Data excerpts
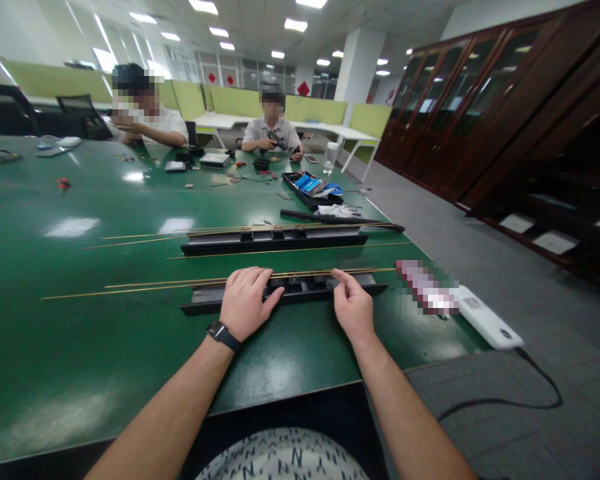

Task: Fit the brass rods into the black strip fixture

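Containers first. From my remote station I record a black open tray (298, 192) on the far right of the glossy green surface (105, 360), holding blue and pale articles too small to identify. Near it stands a clear cup (331, 159); its contents cannot be determined.

The items in hand: thin gold-coloured rods (305, 273) lie lengthwise along the near long black bar with a grey inner strip (305, 295), extending well past its left end. My left hand (247, 300) lies palm down across the bar's left part, fingers close together over the rods, thumb spread away. My right hand (353, 303) is at the bar's right part, index finger extended to the rods, remaining fingers curled; I cannot tell whether it pinches them. A dark watch (223, 335) sits on the left wrist.

Beyond, a single gold-coloured rod (280, 252) lies between the near bar and a similar far black bar (275, 245), which also carries rods. Behind that are a long black strip (300, 215) and white gloves (337, 211). Just beyond the rods' right end lies a red-edged object (425, 287), blurred, against a white oblong device (487, 319) with a black cable (505, 404). Two co-workers sit across the surface.
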Available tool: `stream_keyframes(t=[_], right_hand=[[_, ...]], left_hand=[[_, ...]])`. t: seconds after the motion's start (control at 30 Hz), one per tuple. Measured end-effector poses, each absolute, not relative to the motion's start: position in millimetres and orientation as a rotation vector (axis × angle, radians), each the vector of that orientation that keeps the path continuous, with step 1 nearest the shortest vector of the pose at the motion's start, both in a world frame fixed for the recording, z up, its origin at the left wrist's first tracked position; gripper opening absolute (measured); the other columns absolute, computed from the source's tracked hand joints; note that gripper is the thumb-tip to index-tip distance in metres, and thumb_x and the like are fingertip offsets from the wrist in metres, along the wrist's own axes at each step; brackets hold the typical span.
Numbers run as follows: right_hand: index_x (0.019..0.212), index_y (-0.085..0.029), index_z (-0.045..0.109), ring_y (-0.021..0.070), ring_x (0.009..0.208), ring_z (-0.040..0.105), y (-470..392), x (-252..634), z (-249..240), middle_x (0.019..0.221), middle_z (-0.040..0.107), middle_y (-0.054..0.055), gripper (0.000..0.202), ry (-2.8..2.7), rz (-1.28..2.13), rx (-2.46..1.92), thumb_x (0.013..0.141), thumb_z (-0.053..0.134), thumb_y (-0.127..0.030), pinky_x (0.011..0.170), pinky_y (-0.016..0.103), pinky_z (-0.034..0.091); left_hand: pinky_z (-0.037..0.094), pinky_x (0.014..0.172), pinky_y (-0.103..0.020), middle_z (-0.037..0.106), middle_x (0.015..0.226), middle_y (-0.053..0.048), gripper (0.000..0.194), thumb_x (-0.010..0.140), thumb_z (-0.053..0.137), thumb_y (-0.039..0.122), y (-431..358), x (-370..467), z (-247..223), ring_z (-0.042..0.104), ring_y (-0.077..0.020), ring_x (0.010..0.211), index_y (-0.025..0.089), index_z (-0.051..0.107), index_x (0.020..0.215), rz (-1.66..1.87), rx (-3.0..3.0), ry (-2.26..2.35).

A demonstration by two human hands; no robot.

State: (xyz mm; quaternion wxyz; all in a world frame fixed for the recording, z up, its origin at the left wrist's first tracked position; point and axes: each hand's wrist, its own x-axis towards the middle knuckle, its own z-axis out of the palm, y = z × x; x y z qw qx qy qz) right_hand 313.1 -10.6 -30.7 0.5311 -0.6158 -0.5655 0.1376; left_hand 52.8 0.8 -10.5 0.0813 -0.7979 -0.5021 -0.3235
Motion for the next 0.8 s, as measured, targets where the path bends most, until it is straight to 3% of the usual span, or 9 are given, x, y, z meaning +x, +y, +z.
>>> stream_keyframes(t=[0.8], right_hand=[[0.124, -0.020, 0.076, 0.0265, 0.113, 0.077, -8.6, 315.9, -34.1, 0.122, 0.080, 0.010, 0.037, -1.298, 0.344, -1.434, 0.094, 0.057, -0.032, 0.103, 0.041, 0.059]], left_hand=[[0.044, 0.108, -0.050, 0.075, 0.123, -0.012, 0.037, 0.102, 0.057, 0.049, 0.7, 52.3, -10.2, 0.067, -0.0315, 0.120, 0.022, 0.067, 0.125, -0.958, -2.382, -1.487]])
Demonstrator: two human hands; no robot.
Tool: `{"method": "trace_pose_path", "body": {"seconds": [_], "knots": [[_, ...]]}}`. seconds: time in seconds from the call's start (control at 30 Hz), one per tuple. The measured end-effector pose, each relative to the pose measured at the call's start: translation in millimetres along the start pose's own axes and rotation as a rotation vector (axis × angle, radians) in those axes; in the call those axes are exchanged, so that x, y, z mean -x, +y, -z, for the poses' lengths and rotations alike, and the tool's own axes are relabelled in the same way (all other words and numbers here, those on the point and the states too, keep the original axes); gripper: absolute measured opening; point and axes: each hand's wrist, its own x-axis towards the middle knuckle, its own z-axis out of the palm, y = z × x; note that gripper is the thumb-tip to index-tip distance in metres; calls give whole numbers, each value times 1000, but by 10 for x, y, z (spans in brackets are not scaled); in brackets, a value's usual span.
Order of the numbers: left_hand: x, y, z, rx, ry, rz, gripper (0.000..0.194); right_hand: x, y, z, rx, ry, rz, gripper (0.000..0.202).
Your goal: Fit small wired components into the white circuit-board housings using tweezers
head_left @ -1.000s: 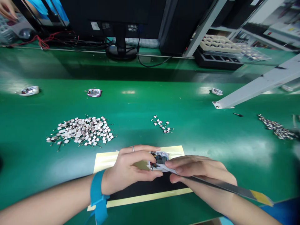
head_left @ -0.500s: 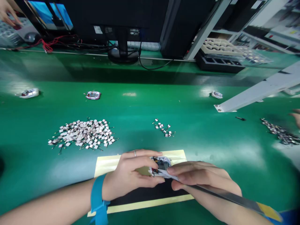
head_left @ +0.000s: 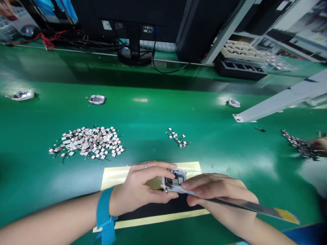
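Note:
My left hand (head_left: 143, 185), with a ring and a blue wrist strap, grips a small white device housing (head_left: 180, 175) by its left end. A dark circuit board with a metal part shows in the open housing. My right hand (head_left: 222, 194) is closed round long, flat metal tweezers (head_left: 245, 204) with a yellow rear end. Their pale front end reaches the near edge of the housing, where my right fingertips also lie. The exact tip is hard to make out. Both hands are over a black mat (head_left: 153, 211) with yellow borders.
A big pile of small white parts with leads (head_left: 89, 141) lies left, a smaller cluster (head_left: 178, 137) ahead. Open housings (head_left: 97, 99) stand farther back. A white metal post (head_left: 276, 98) slants at right, near another person's hand (head_left: 319, 144) at dark parts. A monitor (head_left: 134, 51) stands behind.
The tweezers' rear end has swung slightly up and left, and the housing tilts a little, baring a metal part on the board. At right, another person's hand has reached the dark pile.

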Motion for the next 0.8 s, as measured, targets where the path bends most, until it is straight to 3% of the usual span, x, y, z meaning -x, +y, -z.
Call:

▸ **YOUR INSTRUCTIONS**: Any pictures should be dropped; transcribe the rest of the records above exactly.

▸ **TASK ANSWER**:
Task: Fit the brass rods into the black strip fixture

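Containers first. From my remote station I record a black open tray (298, 192) on the far right of the glossy green surface (105, 360), holding blue and pale articles too small to identify. Near it stands a clear cup (331, 159); its contents cannot be determined.

The items in hand: thin gold-coloured rods (305, 273) lie lengthwise along the near long black bar with a grey inner strip (305, 295), extending well past its left end. My left hand (247, 300) lies palm down across the bar's left part, fingers close together over the rods, thumb spread away. My right hand (353, 303) is at the bar's right part, index finger extended to the rods, remaining fingers curled; I cannot tell whether it pinches them. A dark watch (223, 335) sits on the left wrist.

Beyond, a single gold-coloured rod (280, 252) lies between the near bar and a similar far black bar (275, 245), which also carries rods. Behind that are a long black strip (300, 215) and white gloves (337, 211). Just beyond the rods' right end lies a red-edged object (425, 287), blurred, against a white oblong device (487, 319) with a black cable (505, 404). Two co-workers sit across the surface.
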Available tool: `stream_keyframes(t=[_], right_hand=[[_, ...]], left_hand=[[_, ...]])`. t: seconds after the motion's start (control at 30 Hz), one per tuple. Measured end-effector poses, each absolute, not relative to the motion's start: position in millimetres and orientation as a rotation vector (axis × angle, radians), each the vector of that orientation that keeps the path continuous, with step 1 nearest the shortest vector of the pose at the motion's start, both in a world frame fixed for the recording, z up, its origin at the left wrist's first tracked position; gripper opening absolute (measured); the other columns absolute, computed from the source's tracked hand joints; note that gripper is the thumb-tip to index-tip distance in metres, and thumb_x and the like are fingertip offsets from the wrist in metres, along the wrist's own axes at each step; brackets hold the typical span.
Numbers run as follows: right_hand: index_x (0.019..0.212), index_y (-0.085..0.029), index_z (-0.045..0.109), ring_y (-0.021..0.070), ring_x (0.009..0.208), ring_z (-0.040..0.105), y (-470..392), x (-252..634), z (-249..240), middle_x (0.019..0.221), middle_z (-0.040..0.107), middle_y (-0.054..0.055), gripper (0.000..0.202), ry (-2.8..2.7), rz (-1.28..2.13), rx (-2.46..1.92), thumb_x (0.013..0.141), thumb_z (-0.053..0.134), thumb_y (-0.127..0.030), pinky_x (0.011..0.170), pinky_y (-0.016..0.103), pinky_z (-0.034..0.091); left_hand: pinky_z (-0.037..0.094), pinky_x (0.014..0.172), pinky_y (-0.103..0.020), middle_z (-0.037..0.106), middle_x (0.015..0.226), middle_y (-0.053..0.048), gripper (0.000..0.194), thumb_x (-0.010..0.140), thumb_z (-0.053..0.137), thumb_y (-0.039..0.122), y (-431..358), x (-370..467), z (-247..223), ring_z (-0.042..0.104), ring_y (-0.077..0.020), ring_x (0.010..0.211), index_y (-0.025..0.089), index_z (-0.051..0.107), index_x (0.020..0.215), rz (-1.66..1.87), rx (-3.0..3.0), ry (-2.26..2.35).

A demonstration by two human hands; no robot.

State: (xyz mm; quaternion wxyz; all in a world frame fixed for the recording, z up, its origin at the left wrist's first tracked position; point and axes: each hand's wrist, its own x-axis towards the middle knuckle, its own z-axis out of the palm, y = z × x; x y z qw qx qy qz) right_hand 313.1 -10.6 -30.7 0.5311 -0.6158 -0.5655 0.1376; left_hand 52.8 0.8 -10.5 0.0813 -0.7979 -0.5021 -0.3235
Motion for the next 0.8 s, as measured, targets where the path bends most, until it is straight to 3% of the usual span, or 9 are given, x, y, z meaning +x, +y, +z.
>>> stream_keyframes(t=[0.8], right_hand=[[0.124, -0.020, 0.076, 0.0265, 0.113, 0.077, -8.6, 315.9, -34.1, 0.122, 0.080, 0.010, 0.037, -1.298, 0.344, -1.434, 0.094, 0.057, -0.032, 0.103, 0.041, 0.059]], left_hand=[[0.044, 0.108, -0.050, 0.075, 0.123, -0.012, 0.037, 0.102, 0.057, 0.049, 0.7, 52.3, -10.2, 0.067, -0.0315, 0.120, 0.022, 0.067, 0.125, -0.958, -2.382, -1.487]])
Demonstrator: two human hands; no robot.
Tool: `{"method": "trace_pose_path", "body": {"seconds": [_], "knots": [[_, ...]]}}`. seconds: time in seconds from the call's start (control at 30 Hz), one per tuple. The measured end-effector pose, each relative to the pose measured at the call's start: translation in millimetres along the start pose's own axes and rotation as a rotation vector (axis × angle, radians) in those axes; in the call those axes are exchanged, so that x, y, z mean -x, +y, -z, for the poses' lengths and rotations alike, and the tool's own axes are relabelled in the same way (all other words and numbers here, those on the point and the states too, keep the original axes); gripper: absolute measured opening; point and axes: each hand's wrist, its own x-axis towards the middle knuckle, its own z-axis out of the palm, y = z × x; note that gripper is the thumb-tip to index-tip distance in metres; calls give whole numbers, each value times 1000, but by 10 for x, y, z (spans in brackets are not scaled); in brackets, a value's usual span.
Order of the numbers: left_hand: x, y, z, rx, ry, rz, gripper (0.000..0.194); right_hand: x, y, z, rx, ry, rz, gripper (0.000..0.202).
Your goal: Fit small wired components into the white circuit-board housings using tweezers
head_left @ -1.000s: 
head_left @ -0.500s: 
head_left @ +0.000s: 
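Note:
My left hand (head_left: 143, 185), with a ring and a blue wrist strap, grips a small white device housing (head_left: 180, 175) by its left end. A dark circuit board with a metal part shows in the open housing. My right hand (head_left: 222, 194) is closed round long, flat metal tweezers (head_left: 245, 204) with a yellow rear end. Their pale front end reaches the near edge of the housing, where my right fingertips also lie. The exact tip is hard to make out. Both hands are over a black mat (head_left: 153, 211) with yellow borders.
A big pile of small white parts with leads (head_left: 89, 141) lies left, a smaller cluster (head_left: 178, 137) ahead. Open housings (head_left: 97, 99) stand farther back. A white metal post (head_left: 276, 98) slants at right, near another person's hand (head_left: 319, 144) at dark parts. A monitor (head_left: 134, 51) stands behind.
The tweezers' rear end has swung slightly up and left, and the housing tilts a little, baring a metal part on the board. At right, another person's hand has reached the dark pile.
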
Motion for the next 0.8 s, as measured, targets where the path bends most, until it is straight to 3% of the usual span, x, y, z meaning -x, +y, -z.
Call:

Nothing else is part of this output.